- WORK ORDER: What is needed is a word-for-word copy of the listing below, without pictures.

- SOURCE DATA:
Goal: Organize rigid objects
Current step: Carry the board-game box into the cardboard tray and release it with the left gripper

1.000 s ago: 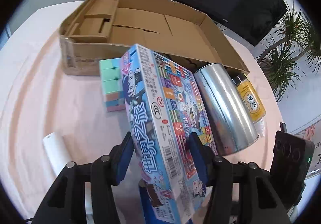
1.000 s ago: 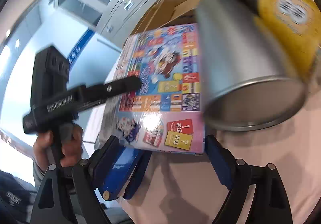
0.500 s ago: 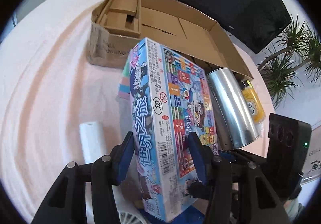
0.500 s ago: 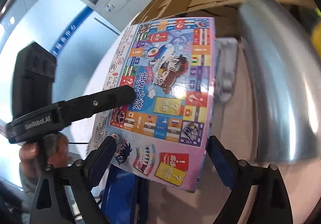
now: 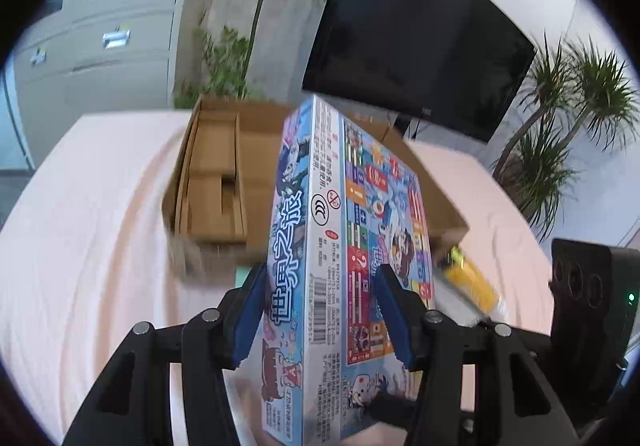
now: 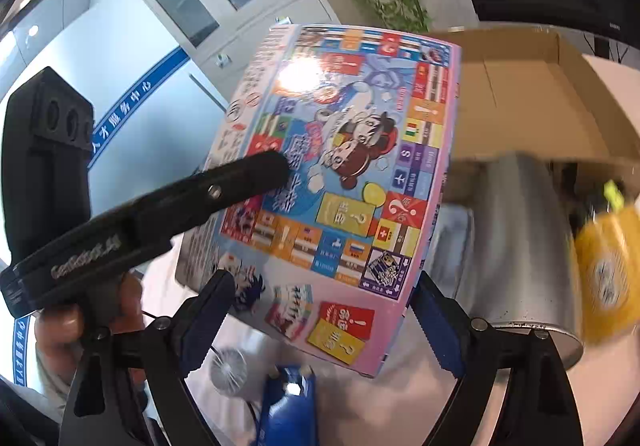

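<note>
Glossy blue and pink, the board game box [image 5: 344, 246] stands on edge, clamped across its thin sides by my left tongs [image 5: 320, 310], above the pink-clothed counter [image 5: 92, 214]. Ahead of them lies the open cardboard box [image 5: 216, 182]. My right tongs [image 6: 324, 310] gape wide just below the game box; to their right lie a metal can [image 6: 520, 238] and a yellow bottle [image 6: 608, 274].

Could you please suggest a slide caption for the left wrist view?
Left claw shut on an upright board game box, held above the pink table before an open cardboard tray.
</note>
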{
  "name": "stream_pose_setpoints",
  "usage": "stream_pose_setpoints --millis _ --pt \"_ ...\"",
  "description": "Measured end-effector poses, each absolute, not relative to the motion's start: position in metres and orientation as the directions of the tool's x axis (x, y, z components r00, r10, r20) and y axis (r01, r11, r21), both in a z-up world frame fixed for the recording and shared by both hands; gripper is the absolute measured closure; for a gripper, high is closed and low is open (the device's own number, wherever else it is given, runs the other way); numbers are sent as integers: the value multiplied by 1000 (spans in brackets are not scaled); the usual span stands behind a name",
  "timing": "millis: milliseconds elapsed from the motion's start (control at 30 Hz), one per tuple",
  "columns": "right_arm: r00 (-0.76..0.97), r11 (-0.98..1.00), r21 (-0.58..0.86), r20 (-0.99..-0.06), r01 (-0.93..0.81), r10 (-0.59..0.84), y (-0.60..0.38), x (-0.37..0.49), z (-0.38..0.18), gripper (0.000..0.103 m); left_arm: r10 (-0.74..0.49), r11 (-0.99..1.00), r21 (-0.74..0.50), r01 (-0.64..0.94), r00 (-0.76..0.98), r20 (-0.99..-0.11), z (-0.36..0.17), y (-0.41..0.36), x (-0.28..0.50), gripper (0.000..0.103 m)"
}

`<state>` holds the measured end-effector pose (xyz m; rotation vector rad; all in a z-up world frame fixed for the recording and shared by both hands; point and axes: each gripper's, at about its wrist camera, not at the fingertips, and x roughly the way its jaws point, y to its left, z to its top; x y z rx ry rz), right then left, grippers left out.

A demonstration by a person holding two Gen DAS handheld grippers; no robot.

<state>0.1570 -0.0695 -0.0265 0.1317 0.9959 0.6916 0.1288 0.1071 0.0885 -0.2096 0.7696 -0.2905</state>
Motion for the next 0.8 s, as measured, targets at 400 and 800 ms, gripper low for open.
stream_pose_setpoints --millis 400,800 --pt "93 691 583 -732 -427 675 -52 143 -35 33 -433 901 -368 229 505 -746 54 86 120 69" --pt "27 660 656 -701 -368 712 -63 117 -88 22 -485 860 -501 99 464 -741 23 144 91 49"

- REPLY TO THE EXERCISE:
Goal: Organize rigid objects
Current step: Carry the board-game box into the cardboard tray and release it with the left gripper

1.000 s ago: 
1.000 s ago: 
0.500 s ago: 
0.500 s ago: 
now: 
now: 

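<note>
Glossy blue and pink, the board game box [image 5: 344, 246] stands on edge, clamped across its thin sides by my left tongs [image 5: 320, 310], above the pink-clothed counter [image 5: 92, 214]. Ahead of them lies the open cardboard box [image 5: 216, 182]. My right tongs [image 6: 324, 310] gape wide just below the game box; to their right lie a metal can [image 6: 520, 238] and a yellow bottle [image 6: 608, 274].

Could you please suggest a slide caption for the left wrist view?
Left claw shut on an upright board game box, held above the pink table before an open cardboard tray.
</note>
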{
  "name": "stream_pose_setpoints",
  "usage": "stream_pose_setpoints --millis _ --pt \"_ ...\"",
  "description": "Measured end-effector poses, each absolute, not relative to the motion's start: position in metres and orientation as the directions of the tool's x axis (x, y, z components r00, r10, r20) and y axis (r01, r11, r21), both in a z-up world frame fixed for the recording and shared by both hands; gripper is the absolute measured closure; for a gripper, high is closed and low is open (the device's own number, wherever else it is given, runs the other way); numbers are sent as integers: the value multiplied by 1000 (spans in brackets are not scaled); the usual span stands behind a name",
  "timing": "millis: milliseconds elapsed from the motion's start (control at 30 Hz), one per tuple",
  "columns": "right_arm: r00 (-0.76..0.97), r11 (-0.98..1.00), r21 (-0.58..0.86), r20 (-0.99..-0.06), r01 (-0.93..0.81), r10 (-0.59..0.84), y (-0.60..0.38), x (-0.37..0.49), z (-0.38..0.18), gripper (0.000..0.103 m); left_arm: r10 (-0.74..0.49), r11 (-0.99..1.00), r21 (-0.74..0.50), r01 (-0.64..0.94), r00 (-0.76..0.98), r20 (-0.99..-0.11), z (-0.36..0.17), y (-0.41..0.36), x (-0.28..0.50), gripper (0.000..0.103 m)"
}

`<state>` holds the measured end-effector pose (xyz m; rotation vector rad; all in a z-up world frame fixed for the recording and shared by both hands; point and axes: each gripper's, at about its wrist camera, not at the fingertips, and x roughly the way its jaws point, y to its left, z to its top; x y z rx ry rz), right then left, grippers left out.

A demonstration by a person holding two Gen DAS handheld grippers; no robot.

<state>0.1570 -0.0695 -0.0265 0.1317 0.9959 0.6916 0.1288 0.1071 0.0885 -0.2096 0.7696 -0.2905</state>
Motion for the next 0.8 s, as measured, targets at 400 and 800 ms, gripper low for open.
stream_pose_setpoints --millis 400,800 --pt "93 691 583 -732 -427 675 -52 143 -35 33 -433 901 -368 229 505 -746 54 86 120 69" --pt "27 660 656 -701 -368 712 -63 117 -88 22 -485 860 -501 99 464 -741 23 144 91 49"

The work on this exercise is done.